WORK TASK →
Set down every line from the one with "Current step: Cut" to the end of the entries, both ends included, exactly as it reads and without pictures.

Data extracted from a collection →
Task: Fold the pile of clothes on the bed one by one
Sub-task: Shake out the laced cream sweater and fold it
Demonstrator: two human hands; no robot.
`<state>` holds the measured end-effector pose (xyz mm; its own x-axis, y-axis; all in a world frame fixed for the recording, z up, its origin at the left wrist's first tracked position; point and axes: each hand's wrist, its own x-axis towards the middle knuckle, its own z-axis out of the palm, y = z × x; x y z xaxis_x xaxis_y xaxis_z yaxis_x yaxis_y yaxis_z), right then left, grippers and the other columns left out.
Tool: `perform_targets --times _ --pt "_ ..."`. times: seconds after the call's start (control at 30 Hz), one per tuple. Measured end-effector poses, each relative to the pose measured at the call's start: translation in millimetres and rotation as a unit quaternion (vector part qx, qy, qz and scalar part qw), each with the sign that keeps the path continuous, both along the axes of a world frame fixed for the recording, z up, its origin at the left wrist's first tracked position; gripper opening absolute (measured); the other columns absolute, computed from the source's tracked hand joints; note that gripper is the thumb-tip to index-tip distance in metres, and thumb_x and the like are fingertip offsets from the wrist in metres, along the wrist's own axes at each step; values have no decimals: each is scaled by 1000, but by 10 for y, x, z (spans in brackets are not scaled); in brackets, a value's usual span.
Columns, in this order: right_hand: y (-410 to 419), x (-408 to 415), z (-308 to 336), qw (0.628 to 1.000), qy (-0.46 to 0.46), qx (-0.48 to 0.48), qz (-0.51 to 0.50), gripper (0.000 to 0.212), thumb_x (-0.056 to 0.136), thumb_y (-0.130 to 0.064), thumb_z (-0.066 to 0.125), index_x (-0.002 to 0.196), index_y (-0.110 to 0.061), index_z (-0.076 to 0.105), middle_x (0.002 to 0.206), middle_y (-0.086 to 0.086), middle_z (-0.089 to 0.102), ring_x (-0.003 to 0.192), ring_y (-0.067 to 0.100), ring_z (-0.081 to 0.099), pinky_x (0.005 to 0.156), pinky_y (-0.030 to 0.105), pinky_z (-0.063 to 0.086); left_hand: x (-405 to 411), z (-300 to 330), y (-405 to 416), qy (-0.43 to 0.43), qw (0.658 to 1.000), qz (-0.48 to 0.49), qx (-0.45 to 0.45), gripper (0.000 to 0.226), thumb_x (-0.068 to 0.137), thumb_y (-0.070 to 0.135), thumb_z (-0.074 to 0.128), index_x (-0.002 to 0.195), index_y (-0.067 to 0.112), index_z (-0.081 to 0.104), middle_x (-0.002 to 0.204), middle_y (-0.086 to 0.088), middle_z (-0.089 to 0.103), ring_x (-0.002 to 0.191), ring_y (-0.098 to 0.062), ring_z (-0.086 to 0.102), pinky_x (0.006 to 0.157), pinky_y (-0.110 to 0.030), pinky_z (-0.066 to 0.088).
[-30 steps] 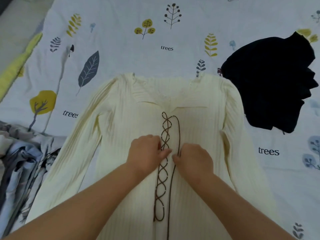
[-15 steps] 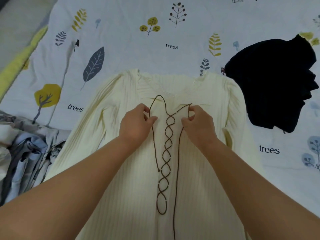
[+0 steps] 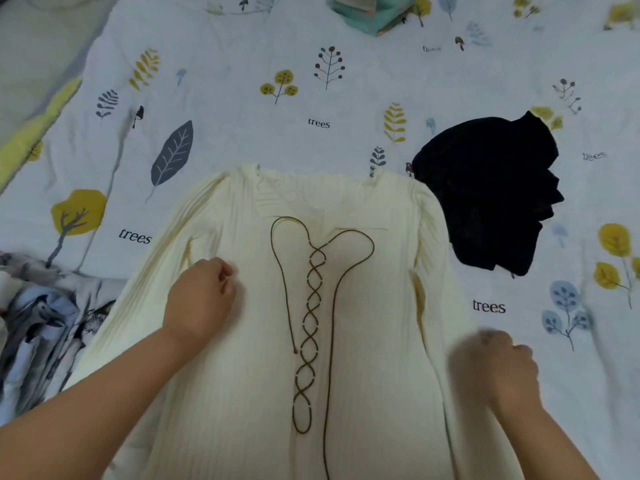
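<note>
Cream ribbed sweater (image 3: 363, 323) spread flat, front up, at the centre and 6 o'clock of the bed (image 3: 242, 109), neckline toward 12 o'clock, sleeves angled out toward 7 and 5 o'clock. Brown lace cord (image 3: 313, 306) criss-crossed down the sweater's front, its two free ends looped out in a heart shape below the neckline, one end trailing down at 6 o'clock.

Left hand (image 3: 201, 299) at 9 o'clock of the lacing, resting on the sweater's chest near the left armpit, fingers curled loosely inward; whether any fabric is pinched cannot be told. Right hand (image 3: 498, 368) at 4 o'clock, blurred, over the edge of the right sleeve, fingers curled; grip on the sleeve cannot be told.

Dark navy garment (image 3: 491, 202) bunched at 2 o'clock, just beside the sweater's right shoulder. Heap of grey and blue patterned clothes (image 3: 41, 323) at 8 o'clock, touching the left sleeve. Folded teal item (image 3: 374, 12) at 12 o'clock, well apart from the sweater. Bedsheet white with yellow and grey tree and leaf prints and the word "trees".
</note>
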<state>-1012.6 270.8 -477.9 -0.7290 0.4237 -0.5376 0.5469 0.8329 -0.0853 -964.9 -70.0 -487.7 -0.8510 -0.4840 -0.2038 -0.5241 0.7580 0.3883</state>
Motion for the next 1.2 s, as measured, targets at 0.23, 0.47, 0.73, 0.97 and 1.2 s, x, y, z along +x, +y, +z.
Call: perform_targets --times 0.23,0.47,0.73,0.97,1.2 --pt "72 111 85 999 27 -27 27 22 91 -17 50 108 -4 53 99 17 59 85 29 52 72 34 41 -7 32 424 4 996 -75 47 17 89 10 50 101 10 62 97 -4 59 85 -17 53 72 -23 36" --pt "-324 243 828 970 203 -99 85 4 88 -17 53 89 -17 49 68 -5 51 70 25 51 62 32 39 -62 324 944 -21 953 -122 276 13 92 15 51 86 22 60 87 0 65 80 -16 61 72 -24 49" --pt "-1468 563 966 906 145 -312 246 16 89 -17 51 103 -16 60 93 0 63 88 20 61 73 30 49 -186 717 832 -132 778 28 614 24 86 29 56 89 7 61 76 -10 60 60 -17 58 55 -25 49" --pt "-1147 842 373 945 10 -52 322 46 90 -20 47 133 -24 33 129 2 39 121 24 36 98 40 30 73 188 423 -146 923 110 339 22 90 22 58 98 1 59 82 -15 62 69 -25 58 64 -33 50" --pt "-917 978 280 936 -29 -32 348 32 93 -9 37 67 -24 26 70 -9 32 65 7 43 49 20 19 294 194 574 -212 879 110 413 35 88 36 60 100 3 60 86 -13 69 72 -23 68 68 -35 59"
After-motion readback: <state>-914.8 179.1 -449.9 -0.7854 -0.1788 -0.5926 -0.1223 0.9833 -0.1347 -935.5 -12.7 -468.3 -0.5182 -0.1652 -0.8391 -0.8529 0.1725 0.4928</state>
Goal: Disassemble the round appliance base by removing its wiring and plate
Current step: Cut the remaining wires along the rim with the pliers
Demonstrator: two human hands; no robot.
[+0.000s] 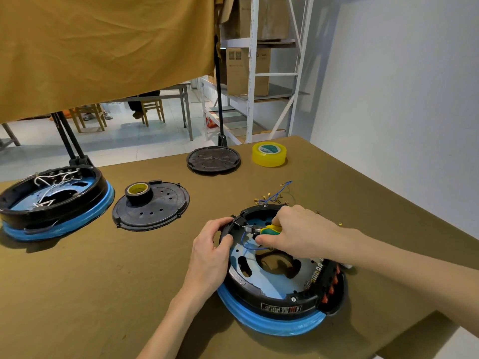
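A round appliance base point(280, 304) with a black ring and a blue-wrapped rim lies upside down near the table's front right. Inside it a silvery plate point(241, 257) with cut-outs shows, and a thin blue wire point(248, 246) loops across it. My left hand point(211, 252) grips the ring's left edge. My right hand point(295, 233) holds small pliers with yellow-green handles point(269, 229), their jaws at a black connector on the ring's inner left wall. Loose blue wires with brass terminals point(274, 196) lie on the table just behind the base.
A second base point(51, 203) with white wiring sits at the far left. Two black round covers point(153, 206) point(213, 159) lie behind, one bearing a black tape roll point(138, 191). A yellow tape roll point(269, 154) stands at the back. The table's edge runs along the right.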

REPLY TO THE EXERCISE →
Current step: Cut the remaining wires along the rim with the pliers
Demonstrator: two human hands; no robot.
[+0.000s] 
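A round appliance base point(280, 304) with a black ring and a blue-wrapped rim lies upside down near the table's front right. Inside it a silvery plate point(241, 257) with cut-outs shows, and a thin blue wire point(248, 246) loops across it. My left hand point(211, 252) grips the ring's left edge. My right hand point(295, 233) holds small pliers with yellow-green handles point(269, 229), their jaws at a black connector on the ring's inner left wall. Loose blue wires with brass terminals point(274, 196) lie on the table just behind the base.
A second base point(51, 203) with white wiring sits at the far left. Two black round covers point(153, 206) point(213, 159) lie behind, one bearing a black tape roll point(138, 191). A yellow tape roll point(269, 154) stands at the back. The table's edge runs along the right.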

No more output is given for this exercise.